Taberna La Relojería Quesos y Vinos
AtrásLa Taberna La Relojería Quesos y Vinos se ha consolidado como una parada destacada para quienes buscan una experiencia gastronómica auténtica en Moya. Su nombre ya es toda una declaración de intenciones, prometiendo un refugio para los amantes de dos de los pilares de la cocina canaria: los quesos y vinos locales. Con una valoración general muy positiva por parte de sus comensales, este establecimiento se presenta como un lugar de comida casera, trato cercano y un ambiente acogedor que invita a quedarse.
Una Propuesta Gastronómica con Sello Local
El principal atractivo de La Relojería reside en su carta, enfocada en raciones y tapas que honran la tradición culinaria de la isla. Los clientes destacan de forma recurrente varios platos que se han convertido en insignia del lugar. Uno de los más elogiados es la garbanzada, descrita como "exquisita" y un motivo suficiente para volver. También reciben menciones especiales las croquetas de secreto ibérico con compota de manzana, una combinación que equilibra sabores de manera notable, y el queso ahumado, calificado de "increíble".

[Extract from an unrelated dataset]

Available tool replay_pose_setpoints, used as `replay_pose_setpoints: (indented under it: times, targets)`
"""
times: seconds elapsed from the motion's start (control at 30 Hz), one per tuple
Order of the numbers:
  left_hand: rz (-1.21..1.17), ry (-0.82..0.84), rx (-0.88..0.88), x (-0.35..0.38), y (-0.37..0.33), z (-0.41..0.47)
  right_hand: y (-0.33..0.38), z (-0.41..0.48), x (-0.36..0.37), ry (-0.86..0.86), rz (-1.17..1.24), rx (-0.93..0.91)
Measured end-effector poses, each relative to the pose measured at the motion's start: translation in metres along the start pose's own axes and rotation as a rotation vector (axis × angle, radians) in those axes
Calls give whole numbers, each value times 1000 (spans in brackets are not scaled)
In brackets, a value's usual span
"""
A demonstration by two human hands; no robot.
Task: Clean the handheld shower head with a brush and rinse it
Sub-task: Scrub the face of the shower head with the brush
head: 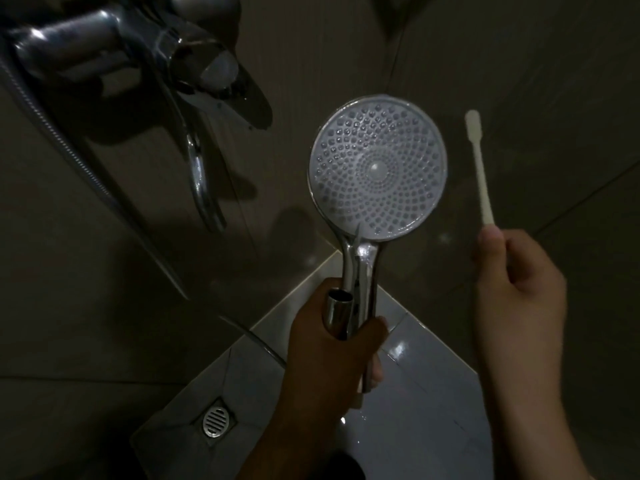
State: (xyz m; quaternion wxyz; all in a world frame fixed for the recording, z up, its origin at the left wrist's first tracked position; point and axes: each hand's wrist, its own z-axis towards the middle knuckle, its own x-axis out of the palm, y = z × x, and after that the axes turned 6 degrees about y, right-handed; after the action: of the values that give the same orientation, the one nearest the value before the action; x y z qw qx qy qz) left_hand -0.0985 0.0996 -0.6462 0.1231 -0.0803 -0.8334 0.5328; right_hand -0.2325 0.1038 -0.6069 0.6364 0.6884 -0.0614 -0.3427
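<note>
The shower head (377,168) stands upright at centre, nozzle face toward the camera; the left hand (329,344) grips its chrome handle. The right hand (519,292) pinches the brush (479,168) upright, just beside the head, not touching.

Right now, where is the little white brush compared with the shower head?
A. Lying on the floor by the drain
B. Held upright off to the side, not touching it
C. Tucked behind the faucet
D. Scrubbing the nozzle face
B: the right hand pinches the white brush upright, with a clear gap between it and the shower head, which the left hand grips by the handle.
</note>
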Motion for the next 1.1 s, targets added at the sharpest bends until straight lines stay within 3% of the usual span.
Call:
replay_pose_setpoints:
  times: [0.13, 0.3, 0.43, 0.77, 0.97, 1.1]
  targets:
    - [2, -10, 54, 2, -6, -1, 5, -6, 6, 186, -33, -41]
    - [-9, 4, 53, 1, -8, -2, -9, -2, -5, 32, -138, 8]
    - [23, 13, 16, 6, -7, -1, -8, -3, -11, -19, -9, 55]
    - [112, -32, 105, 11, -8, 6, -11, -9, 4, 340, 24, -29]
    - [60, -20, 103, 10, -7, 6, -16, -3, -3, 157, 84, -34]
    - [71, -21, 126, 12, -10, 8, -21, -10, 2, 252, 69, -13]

La oferta se complementa con tablas de quesos canarios, queso frito y otras elaboraciones que ponen en valor el producto local. Sin embargo, no todo en la cocina parece mantener la misma consistencia. Algunos visitantes han señalado ciertas irregularidades en platos que, aunque populares, a veces no cumplen las expectativas. Por ejemplo, la tortilla de papas ha sido descrita en ocasiones como "un poco seca", con la sospecha de haber sido recalentada, algo que desmerece un clásico de la gastronomía española. De igual manera, los pimientos rellenos de bacalao han sido criticados por un exceso de bechamel que opacaba el sabor del ingrediente principal. Estas observaciones, aunque puntuales, son importantes para quienes buscan la perfección en cada bocado.
El Ambiente y el Servicio: El Alma de la Taberna
Más allá de la comida, lo que realmente parece diferenciar a La Relojería es la calidad de su servicio y el entorno que ofrece. El local es descrito como impecablemente limpio, acogedor y con una atmósfera tranquila, ideal para cenar o almorzar sin prisas. Un nombre que aparece constantemente en las reseñas es el de Alejandro, probablemente el responsable del lugar, quien es elogiado por su trato cordial, amable y atento, asegurándose de que los clientes se sientan cómodos y bien atendidos. Este factor humano es, sin duda, uno de los grandes puntos a favor del restaurante, logrando que muchos comensales se sientan "como en casa".
Puntos a Considerar Antes de la Visita
Para que la experiencia sea completamente satisfactoria, hay algunos aspectos que los potenciales clientes deben tener en cuenta. El más significativo, y una crítica constructiva recurrente, es la ausencia de servicio de café. Para muchos, especialmente en la cultura local, la comida no termina hasta después de un buen café, y la imposibilidad de tomarlo en el mismo lugar puede resultar un inconveniente considerable, obligando a buscar otro establecimiento para completar la sobremesa.
Otro punto a mejorar es la variedad en la carta de postres, que algunos clientes han calificado de limitada y poco original. Si bien los platos principales reciben la mayoría de los elogios, una oferta de postres caseros más elaborada y personal podría redondear la experiencia culinaria. Finalmente, es importante planificar la visita, ya que la taberna permanece cerrada de lunes a miércoles. Su horario de apertura se concentra desde el jueves hasta el domingo, con servicio de almuerzo y cena los fines de semana. Dada su popularidad y tamaño, realizar una reserva es una decisión prudente para asegurar una mesa.
Balance Final: ¿Merece la Pena la Visita?
La Taberna La Relojería Quesos y Vinos es, en definitiva, uno de los restaurantes más recomendables para quienes se preguntan dónde comer en Moya. Su fortaleza radica en una oferta de comida casera bien ejecutada, con platos estrella que celebran el sabor canario, un servicio excepcionalmente cálido y un precio asequible que lo convierte en un restaurante económico. A pesar de pequeños detalles a pulir, como la irregularidad en algunas preparaciones, la limitada oferta de postres y, sobre todo, la notable ausencia de café, la experiencia general es muy positiva. Es el lugar ideal para disfrutar de una comida tranquila, saborear excelentes quesos y vinos de la tierra y sentirse acogido por un equipo que claramente pone el corazón en lo que hace.